**Task directions**
Extract exactly and only the lines of the data below, starting at the line with "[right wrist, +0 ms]" and stopping after the final line.
====== Data excerpt ======
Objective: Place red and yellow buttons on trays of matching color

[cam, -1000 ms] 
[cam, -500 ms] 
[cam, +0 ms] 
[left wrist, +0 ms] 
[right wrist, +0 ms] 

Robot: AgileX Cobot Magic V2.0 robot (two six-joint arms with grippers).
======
**Answer below**
[right wrist, +0 ms] 

Robot: AgileX Cobot Magic V2.0 robot (two six-joint arms with grippers).

Nothing further is needed for this answer.